Taiwan Semiconductor (NYSE:TSM) has been in focus lately, given House Speaker Nancy Pelosi’s recent visit to Taiwan. However, the market was unperturbed by the so-called “political risk” of holding TSM, as it held its July lows firmly.
We updated investors in a June update that TSM could fall further as we had yet to observe a critical buy trigger. Accordingly, TSM fell nearly 13% to its July lows before forming its long-term bottom. Coupled with our view that technology stocks have likely bottomed, we are confident TSM should hold its July lows resiliently.
As a result, we are ready to upgrade our rating on TSM. Notwithstanding, we need to highlight that we don’t expect TSM to outperform the market over the next few years (at the current levels), despite its dominance in the leading-edge process. Therefore, investors are encouraged to adjust their expectations and their exposure accordingly.
Despite that, we still think TSM is a solid core holding for semi investors and represents an attractive opportunity at its long-term bottom. However, TSM appears to be overbought in the near term, so a pullback is expected. Therefore, investors can consider a retracement first before adding exposure.
TSMC’s Strong Guidance Assures The Market
Despite the recent semi downturn, TSMC remains confident in its outlook. The company’s high-performance computing (HPC) segment continues to grow rapidly, overtaking smartphones as the company’s most important segment.
TSMC also demonstrated its confidence, highlighting a robust revenue growth outlook over the next few years. CEO C.C. Wei accentuated (edited):
TSMC’s CapEx and capacity planning are always based on the long-term structural market demand profile, not near-term factors. We will manage our business prudently through the near-term uncertainties, and we remain highly confident in our long-term growth outlook.

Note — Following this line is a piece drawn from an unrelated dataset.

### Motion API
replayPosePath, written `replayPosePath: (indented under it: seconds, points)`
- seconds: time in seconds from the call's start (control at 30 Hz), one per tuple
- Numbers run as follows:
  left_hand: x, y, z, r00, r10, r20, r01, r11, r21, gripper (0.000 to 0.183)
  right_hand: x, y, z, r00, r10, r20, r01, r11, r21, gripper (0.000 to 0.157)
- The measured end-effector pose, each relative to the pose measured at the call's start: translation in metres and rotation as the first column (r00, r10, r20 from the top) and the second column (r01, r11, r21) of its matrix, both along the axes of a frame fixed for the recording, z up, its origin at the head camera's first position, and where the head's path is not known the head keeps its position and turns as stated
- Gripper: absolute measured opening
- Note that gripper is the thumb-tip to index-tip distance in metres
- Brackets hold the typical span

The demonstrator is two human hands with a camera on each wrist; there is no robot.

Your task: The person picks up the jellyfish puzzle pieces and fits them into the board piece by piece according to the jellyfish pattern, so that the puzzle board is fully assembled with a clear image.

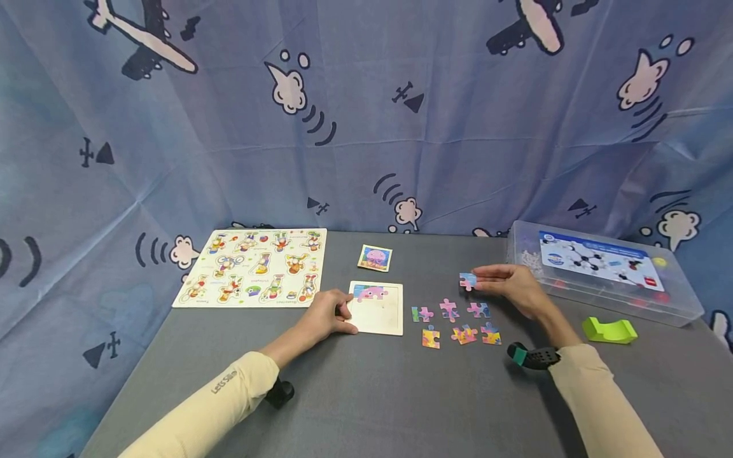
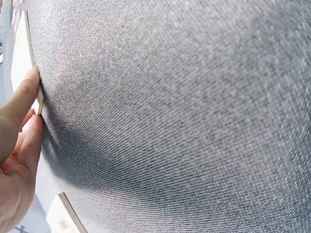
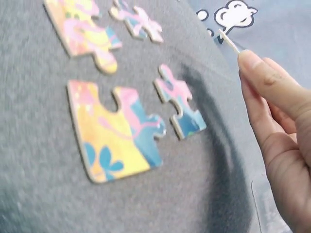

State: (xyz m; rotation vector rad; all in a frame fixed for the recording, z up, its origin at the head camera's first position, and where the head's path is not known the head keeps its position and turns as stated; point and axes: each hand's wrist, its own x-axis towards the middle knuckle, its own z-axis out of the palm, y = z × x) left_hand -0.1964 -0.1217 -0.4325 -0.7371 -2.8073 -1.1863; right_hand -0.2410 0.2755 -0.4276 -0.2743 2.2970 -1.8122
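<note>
My left hand [image 1: 325, 315] grips the left edge of a pale square puzzle tray [image 1: 378, 321], its fingertips and thumb at that edge in the left wrist view too. Joined pink-and-blue pieces [image 1: 372, 292] lie along the tray's upper left. Above the table to the right, my right hand [image 1: 512, 289] pinches a blue-and-pink jigsaw piece [image 1: 467, 282] between thumb and fingers; the right wrist view shows it edge-on. Several loose jigsaw pieces [image 1: 464, 334] lie face up in two rows right of the tray, among them a yellow-and-blue corner piece [image 3: 121, 141].
Behind the tray lies a small picture card [image 1: 375, 257] with a pink sea creature. A large board of cartoon figures [image 1: 269, 264] is at the left. At the right are a clear plastic box [image 1: 601, 286] and a lime green block [image 1: 609, 331]. A printed curtain [image 1: 355, 140] hangs behind.
</note>
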Motion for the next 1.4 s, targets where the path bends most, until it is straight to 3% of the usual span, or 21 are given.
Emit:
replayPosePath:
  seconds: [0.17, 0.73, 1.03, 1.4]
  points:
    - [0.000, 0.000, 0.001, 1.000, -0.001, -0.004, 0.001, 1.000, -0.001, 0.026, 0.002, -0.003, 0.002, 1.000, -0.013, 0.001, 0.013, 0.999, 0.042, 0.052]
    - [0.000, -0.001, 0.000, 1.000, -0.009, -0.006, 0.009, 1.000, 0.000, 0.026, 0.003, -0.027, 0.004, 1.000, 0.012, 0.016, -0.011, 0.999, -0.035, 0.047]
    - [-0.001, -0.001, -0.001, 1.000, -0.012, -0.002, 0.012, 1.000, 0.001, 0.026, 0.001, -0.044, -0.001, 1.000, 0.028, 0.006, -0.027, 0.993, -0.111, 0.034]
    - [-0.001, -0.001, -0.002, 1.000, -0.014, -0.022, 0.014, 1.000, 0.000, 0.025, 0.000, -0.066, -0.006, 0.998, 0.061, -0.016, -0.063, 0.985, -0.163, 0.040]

TSMC is well positioned to capture the strong multiyear growth from the favorable structural megatrend of 5G and HPC-related applications and deliver profitable growth for our shareholders. We reiterate our long-term revenues to be between 15-20% CAGR over the next several years in U.S. dollar terms. (TSMC FQ2’22 earnings call)
As seen above, its HPC segment grew by 58.3% YoY in Q2, following Q1’s growth cadence of 58.7%. In addition, TSMC’s smartphone segment continues to demonstrate resilience despite the consumer spending slowdown, as it grew by 29.9% YoY. Management is also confident about the strength of its smartphone business, given the increasing silicon content used in 5G devices. C.C. Wei articulated (edited):
5G smartphone carries substantially higher silicon content as compared to 4G smartphone. While the device unit growth of many electronics devices may be flattish to low single-digit percentage range, in the next several years, the silicon content growth will be higher, in the mid-to-high single-digit percentage range, and support the long-term structural semiconductor demand and increase our addressable wafer demand. (TSMC earnings)

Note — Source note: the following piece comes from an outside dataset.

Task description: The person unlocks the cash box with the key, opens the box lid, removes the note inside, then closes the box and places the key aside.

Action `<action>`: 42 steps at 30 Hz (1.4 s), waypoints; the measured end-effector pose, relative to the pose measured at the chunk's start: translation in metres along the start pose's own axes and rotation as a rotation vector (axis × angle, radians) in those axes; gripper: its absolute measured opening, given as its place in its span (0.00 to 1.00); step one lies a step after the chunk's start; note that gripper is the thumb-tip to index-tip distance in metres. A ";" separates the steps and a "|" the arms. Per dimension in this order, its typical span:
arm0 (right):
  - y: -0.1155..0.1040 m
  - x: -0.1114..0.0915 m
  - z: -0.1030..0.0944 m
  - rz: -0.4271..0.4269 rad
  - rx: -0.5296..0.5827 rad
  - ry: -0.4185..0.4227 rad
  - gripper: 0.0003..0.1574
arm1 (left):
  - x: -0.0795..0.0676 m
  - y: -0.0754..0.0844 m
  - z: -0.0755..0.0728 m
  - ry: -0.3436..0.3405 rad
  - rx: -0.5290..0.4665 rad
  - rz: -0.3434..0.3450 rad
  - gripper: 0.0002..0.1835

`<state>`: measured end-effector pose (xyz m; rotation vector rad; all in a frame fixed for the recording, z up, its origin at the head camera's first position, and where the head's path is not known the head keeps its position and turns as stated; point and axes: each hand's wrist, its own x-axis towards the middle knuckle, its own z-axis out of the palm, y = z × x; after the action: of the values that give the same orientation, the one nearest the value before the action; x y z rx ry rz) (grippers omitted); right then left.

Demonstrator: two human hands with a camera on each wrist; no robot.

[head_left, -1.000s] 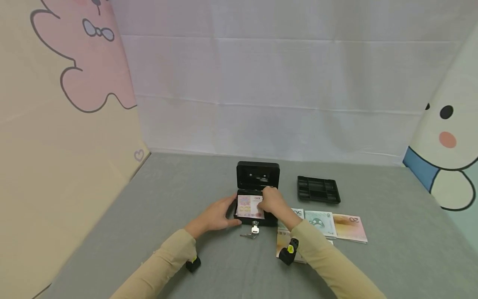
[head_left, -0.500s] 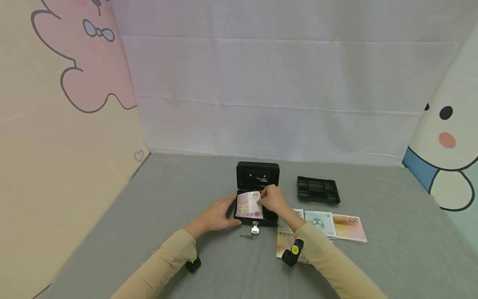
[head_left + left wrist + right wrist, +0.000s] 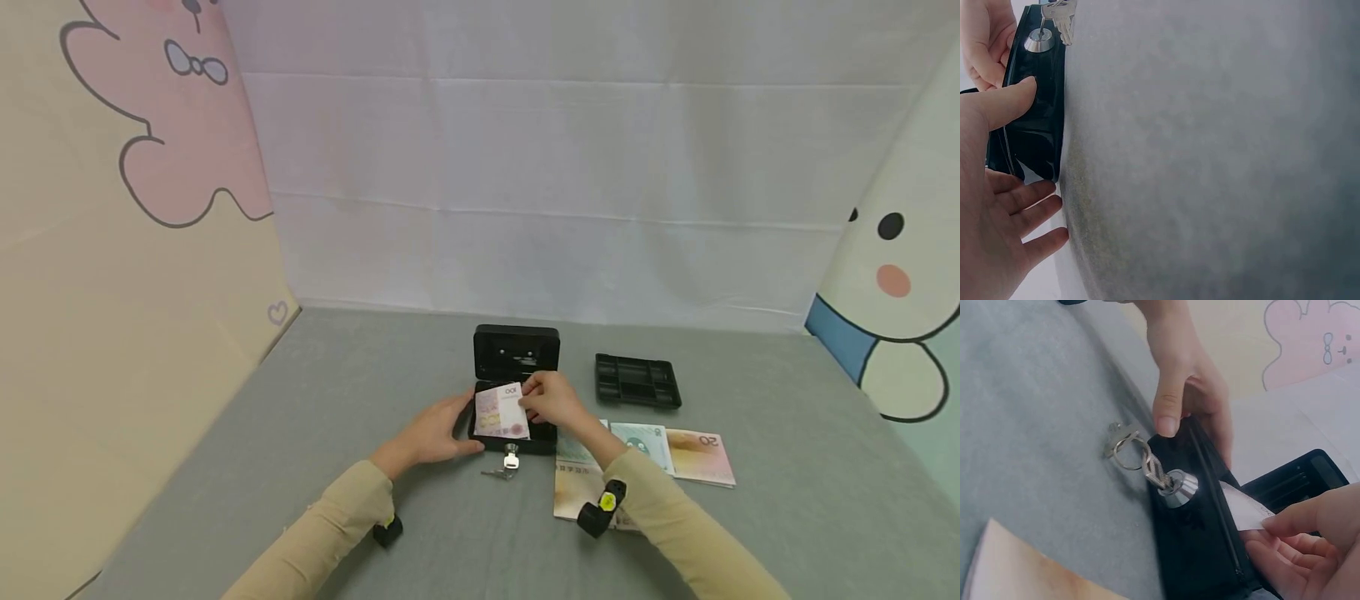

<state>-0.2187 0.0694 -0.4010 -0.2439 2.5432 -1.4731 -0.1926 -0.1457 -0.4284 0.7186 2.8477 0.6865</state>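
We pinch a pink banknote (image 3: 498, 412) with our right hand (image 3: 557, 401).
Our left hand (image 3: 431, 432), fingers relaxed, rests against the open black cash box (image 3: 538, 446).

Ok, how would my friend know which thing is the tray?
On the grey table, find the black box with its lid up. The tray lies right of it, beyond the notes. It's black too, but lidless and split into little compartments.

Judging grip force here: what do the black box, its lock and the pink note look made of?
Black box: painted metal or plastic, unclear; smooth, with glossy reflections. Lock: probably polished metal, silvery with bright highlights. Pink note: likely paper, matte and printed.
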 end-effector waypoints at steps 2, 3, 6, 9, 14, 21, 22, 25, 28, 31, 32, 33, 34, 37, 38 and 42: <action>0.000 -0.002 -0.003 0.004 0.059 -0.023 0.05 | 0.000 0.000 0.000 -0.001 -0.002 0.000 0.46; 0.000 -0.003 -0.005 0.003 0.084 -0.031 0.05 | 0.000 0.000 0.000 -0.001 -0.002 0.000 0.46; 0.000 -0.005 -0.009 -0.002 0.121 -0.038 0.05 | 0.000 0.001 0.000 0.002 -0.001 0.003 0.46; 0.000 -0.006 -0.013 -0.006 0.133 -0.035 0.05 | -0.001 0.001 -0.001 -0.001 0.006 0.001 0.47; -0.003 -0.012 -0.021 -0.015 0.158 -0.055 0.06 | -0.001 0.002 -0.001 0.001 0.013 0.003 0.46; -0.010 -0.025 -0.038 -0.021 0.193 -0.036 0.09 | -0.002 0.001 0.000 0.005 0.023 0.009 0.46; -0.011 -0.027 -0.041 -0.027 0.196 -0.034 0.09 | -0.002 0.001 0.000 0.006 0.022 0.010 0.46; -0.013 -0.032 -0.050 -0.043 0.197 -0.023 0.10 | -0.002 0.001 0.001 0.007 0.020 0.013 0.46; -0.015 -0.038 -0.062 -0.058 0.189 -0.020 0.11 | -0.002 0.001 0.001 0.011 0.017 0.014 0.46; -0.016 -0.045 -0.078 -0.074 0.179 -0.024 0.13 | -0.002 0.001 0.001 0.014 0.016 0.017 0.46; -0.017 -0.047 -0.083 -0.079 0.182 -0.024 0.13 | -0.002 0.001 0.001 0.015 0.016 0.018 0.46; -0.018 -0.050 -0.089 -0.082 0.185 -0.024 0.13 | -0.002 0.001 0.001 0.015 0.017 0.019 0.46; -0.018 -0.053 -0.094 -0.085 0.188 -0.023 0.14 | -0.002 0.002 0.001 0.015 0.016 0.019 0.46; -0.017 -0.061 -0.108 -0.084 0.195 -0.013 0.15 | -0.002 0.001 0.001 0.013 0.016 0.019 0.46; -0.016 -0.064 -0.112 -0.084 0.195 -0.009 0.15 | -0.001 0.001 0.001 0.013 0.017 0.018 0.46; -0.011 -0.074 -0.123 -0.083 0.179 0.006 0.15 | -0.001 0.000 0.001 0.014 0.020 0.022 0.46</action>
<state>-0.1771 0.1845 -0.3253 -0.3218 2.4134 -1.7221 -0.1916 -0.1453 -0.4290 0.7520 2.8676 0.6693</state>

But, TSM’s Battering In 2022 Is Justified
The consensus estimates (bullish) suggest that TSMC’s revenue and profitability growth could likely peak in 2022 before moderating markedly through FY23. Coupled with management’s guidance, we believe the estimates are credible.
Therefore, we believe the market has astutely adjusted its expectations on TSMC, de-rating its stock to account for higher risks of holding through challenging comps.
Despite that, we believe TSM likely bottomed out in July, as seen in its long-term chart. We were awaiting whether dip buyers could appear to support the buying upside above its critical 50-month moving average (blue line).
Despite the double top bull trap (indicating the market denied further buying upside decisively) in January 2022, we believe the digestion is near completion after close to a 50% drop from its highs.
Given the potency of its long-term bottom, we are confident that TSM should hold its July lows robustly.
Is TSM Stock A Buy, Sell, Or Hold?
We revise our rating on TSM from Hold to Buy.
We believe the market has got this right, de-rating TSM in H1’22, as growth could slow dramatically in FY23, given challenging comps from 2022. It’s also in line with management’s guidance, as the Street expects FY22’s revenue growth to peak.
Notwithstanding, we urge investors to remember that the market is a forward-discounting mechanism. Therefore, we believe the market is already looking past the slowdown in FY23, given the structural drivers underpinning HPC and 5G moving ahead.
Despite that, our internal valuation models suggest that TSM is at most a market-perform at the current levels (including dividends). Therefore, investors looking for potential outperformance should consider waiting for a pullback first, as TSM is also overbought in the near term.